**Work instructions**
Look through the material below and count the lines that hold "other". Give that number by itself.

**Record excerpts**

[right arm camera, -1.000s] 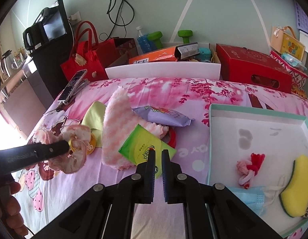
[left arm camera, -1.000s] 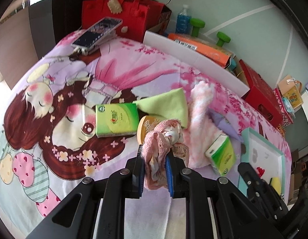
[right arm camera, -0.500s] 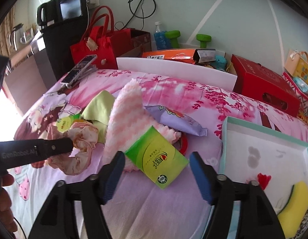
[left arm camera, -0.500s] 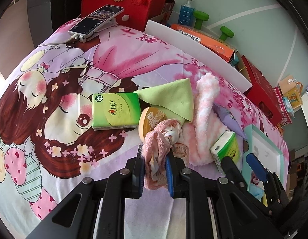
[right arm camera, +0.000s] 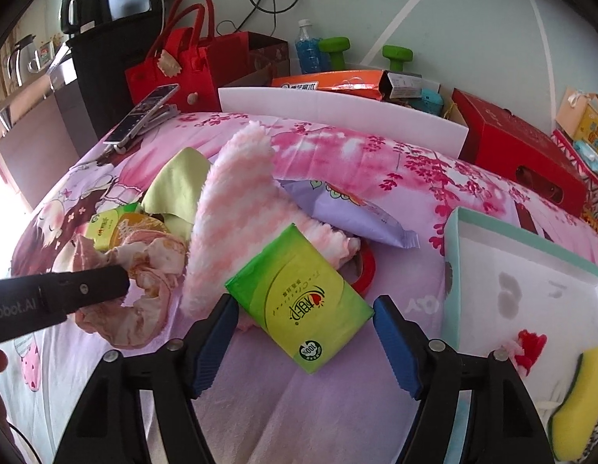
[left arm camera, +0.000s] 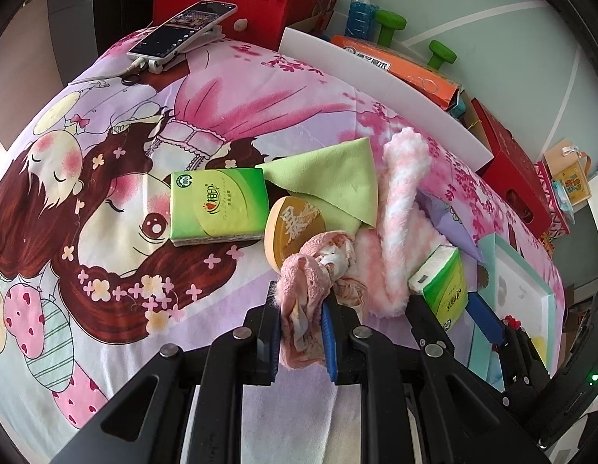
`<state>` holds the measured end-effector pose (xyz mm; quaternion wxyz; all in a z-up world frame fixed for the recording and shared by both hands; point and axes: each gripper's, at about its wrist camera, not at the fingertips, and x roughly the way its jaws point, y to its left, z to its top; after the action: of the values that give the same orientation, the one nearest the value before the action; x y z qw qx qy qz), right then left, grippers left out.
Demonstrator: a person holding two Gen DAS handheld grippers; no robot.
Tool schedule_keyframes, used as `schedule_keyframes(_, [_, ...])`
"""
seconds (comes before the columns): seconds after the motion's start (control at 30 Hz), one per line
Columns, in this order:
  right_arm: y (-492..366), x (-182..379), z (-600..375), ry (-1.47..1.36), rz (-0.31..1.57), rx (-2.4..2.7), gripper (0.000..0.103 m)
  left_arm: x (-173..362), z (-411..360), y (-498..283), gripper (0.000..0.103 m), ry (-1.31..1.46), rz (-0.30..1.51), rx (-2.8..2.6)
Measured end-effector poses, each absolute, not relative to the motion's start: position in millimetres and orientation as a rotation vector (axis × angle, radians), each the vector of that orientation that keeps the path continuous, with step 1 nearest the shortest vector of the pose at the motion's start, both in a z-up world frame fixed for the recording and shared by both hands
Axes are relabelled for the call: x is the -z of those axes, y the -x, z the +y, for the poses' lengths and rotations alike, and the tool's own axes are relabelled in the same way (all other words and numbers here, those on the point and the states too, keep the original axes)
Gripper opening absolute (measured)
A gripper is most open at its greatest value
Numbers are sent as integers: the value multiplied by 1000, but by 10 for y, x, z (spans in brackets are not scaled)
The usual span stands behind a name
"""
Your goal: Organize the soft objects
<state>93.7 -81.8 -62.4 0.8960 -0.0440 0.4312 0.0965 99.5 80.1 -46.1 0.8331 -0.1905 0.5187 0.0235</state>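
Note:
My left gripper point(left arm camera: 301, 303) is shut on a crumpled pink lace cloth point(left arm camera: 316, 266), held just above the bedsheet. From the right wrist view one of its black fingers point(right arm camera: 86, 290) shows against the same cloth point(right arm camera: 144, 263). My right gripper point(right arm camera: 304, 305) is open, its blue pads on either side of a green tissue pack point(right arm camera: 299, 294) without pressing it. That pack point(left arm camera: 442, 282) leans on a pink-and-white fluffy towel point(left arm camera: 403, 201). To the right, a teal-rimmed white tray point(right arm camera: 523, 232) contains a yellow sponge point(right arm camera: 577, 398) and a red-and-white soft item point(right arm camera: 527, 348).
A second green tissue pack point(left arm camera: 217, 205), a green cloth point(left arm camera: 334, 181), a round orange item point(left arm camera: 295, 224), a purple packet point(right arm camera: 345, 208) and a red tape ring point(right arm camera: 366, 266) lie on the sheet. A phone point(left arm camera: 183, 27), white foam board point(left arm camera: 384, 89) and red boxes line the far edge.
My right gripper went from shut to wide open and sank toward the green tissue pack, which now sits between its pads. The left gripper kept its hold on the pink cloth.

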Motion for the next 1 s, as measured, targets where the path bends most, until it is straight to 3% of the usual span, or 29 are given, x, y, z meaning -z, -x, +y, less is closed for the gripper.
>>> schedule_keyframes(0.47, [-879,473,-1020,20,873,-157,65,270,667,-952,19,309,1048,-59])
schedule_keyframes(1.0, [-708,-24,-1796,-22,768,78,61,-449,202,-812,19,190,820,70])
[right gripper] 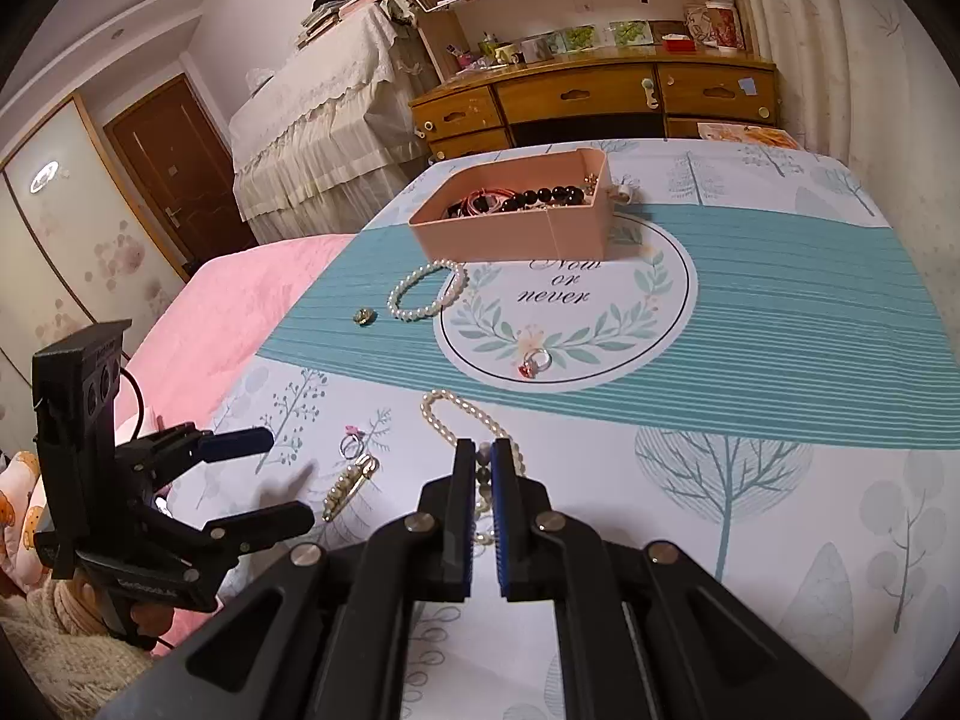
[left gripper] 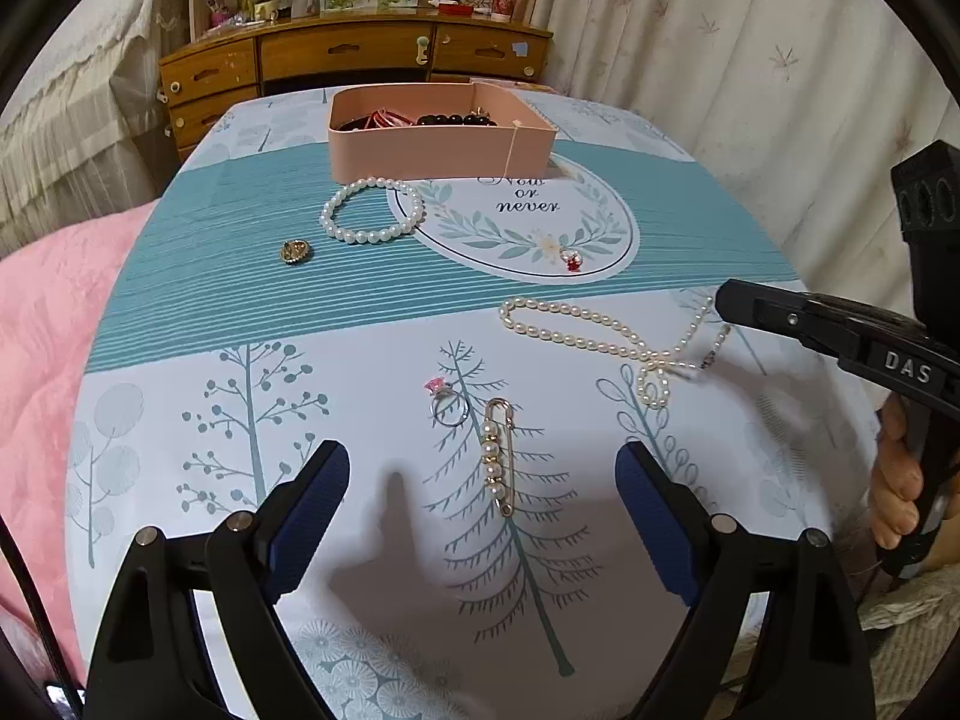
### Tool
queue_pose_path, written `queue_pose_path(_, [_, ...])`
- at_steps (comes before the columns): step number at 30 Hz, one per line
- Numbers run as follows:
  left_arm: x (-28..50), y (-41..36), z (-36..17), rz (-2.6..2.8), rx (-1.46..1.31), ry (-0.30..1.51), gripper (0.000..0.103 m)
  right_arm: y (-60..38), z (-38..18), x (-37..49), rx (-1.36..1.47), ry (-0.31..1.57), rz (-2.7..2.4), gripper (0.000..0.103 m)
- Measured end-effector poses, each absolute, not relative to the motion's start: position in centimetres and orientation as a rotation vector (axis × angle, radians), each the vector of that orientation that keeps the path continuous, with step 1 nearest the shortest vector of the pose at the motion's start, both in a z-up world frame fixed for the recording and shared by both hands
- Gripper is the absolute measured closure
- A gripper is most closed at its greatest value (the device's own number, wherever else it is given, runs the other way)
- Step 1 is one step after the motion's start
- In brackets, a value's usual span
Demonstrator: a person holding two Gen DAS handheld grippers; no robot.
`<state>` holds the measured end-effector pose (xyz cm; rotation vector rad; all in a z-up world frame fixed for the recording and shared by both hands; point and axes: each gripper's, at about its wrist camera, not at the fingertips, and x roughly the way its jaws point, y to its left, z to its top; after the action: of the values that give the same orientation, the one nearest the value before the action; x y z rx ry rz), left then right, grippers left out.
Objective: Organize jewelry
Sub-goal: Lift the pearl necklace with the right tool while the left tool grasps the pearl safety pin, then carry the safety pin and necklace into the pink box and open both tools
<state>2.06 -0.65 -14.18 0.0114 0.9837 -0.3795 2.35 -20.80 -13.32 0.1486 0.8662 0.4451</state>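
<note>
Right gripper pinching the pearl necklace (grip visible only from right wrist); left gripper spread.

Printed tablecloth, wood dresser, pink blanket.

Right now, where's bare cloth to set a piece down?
Free: the teal band right of the "Now or never" medallion, and the cloth left of the pink-stone ring. Crowded: around the pearl necklace and pearl pin.
</note>
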Motion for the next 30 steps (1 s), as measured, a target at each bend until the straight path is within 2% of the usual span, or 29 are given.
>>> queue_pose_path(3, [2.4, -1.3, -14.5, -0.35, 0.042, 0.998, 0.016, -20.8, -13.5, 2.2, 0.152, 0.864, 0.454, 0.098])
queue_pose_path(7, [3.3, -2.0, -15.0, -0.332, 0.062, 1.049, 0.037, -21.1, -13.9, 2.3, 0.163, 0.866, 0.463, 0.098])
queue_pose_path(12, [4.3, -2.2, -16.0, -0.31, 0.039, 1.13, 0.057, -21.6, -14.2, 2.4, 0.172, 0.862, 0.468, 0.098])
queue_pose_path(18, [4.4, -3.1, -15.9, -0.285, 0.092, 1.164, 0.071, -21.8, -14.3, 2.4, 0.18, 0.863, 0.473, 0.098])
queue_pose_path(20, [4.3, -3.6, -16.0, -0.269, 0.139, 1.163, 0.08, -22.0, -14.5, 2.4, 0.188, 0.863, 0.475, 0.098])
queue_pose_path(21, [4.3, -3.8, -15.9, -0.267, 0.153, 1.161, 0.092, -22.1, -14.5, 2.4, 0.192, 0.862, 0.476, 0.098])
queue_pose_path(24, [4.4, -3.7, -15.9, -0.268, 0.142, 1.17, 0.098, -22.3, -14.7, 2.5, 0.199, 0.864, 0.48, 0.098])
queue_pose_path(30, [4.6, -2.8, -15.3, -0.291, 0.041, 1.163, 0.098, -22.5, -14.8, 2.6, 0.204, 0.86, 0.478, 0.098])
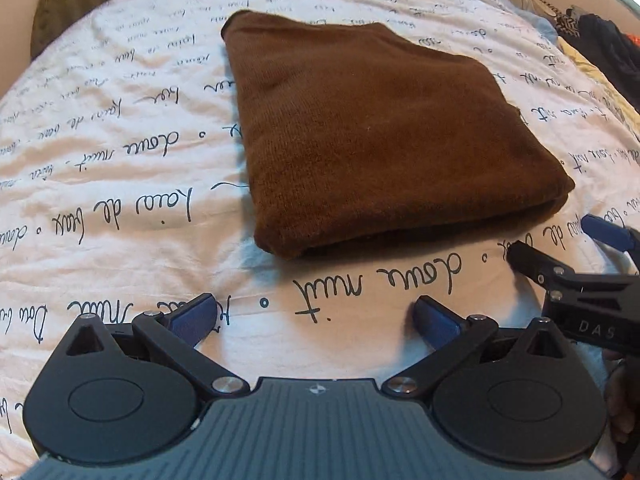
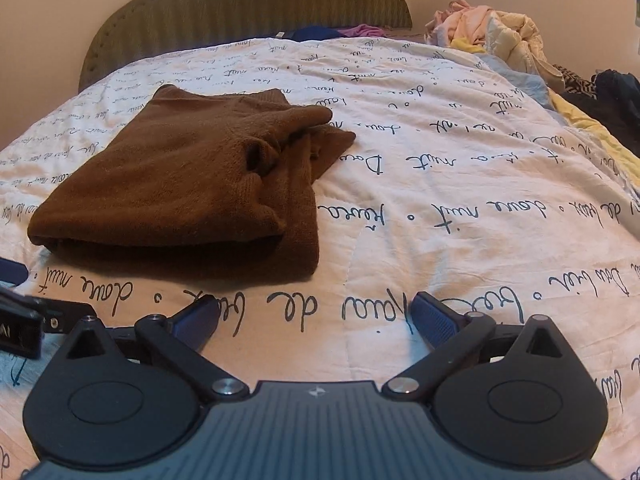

**Reply to the task**
2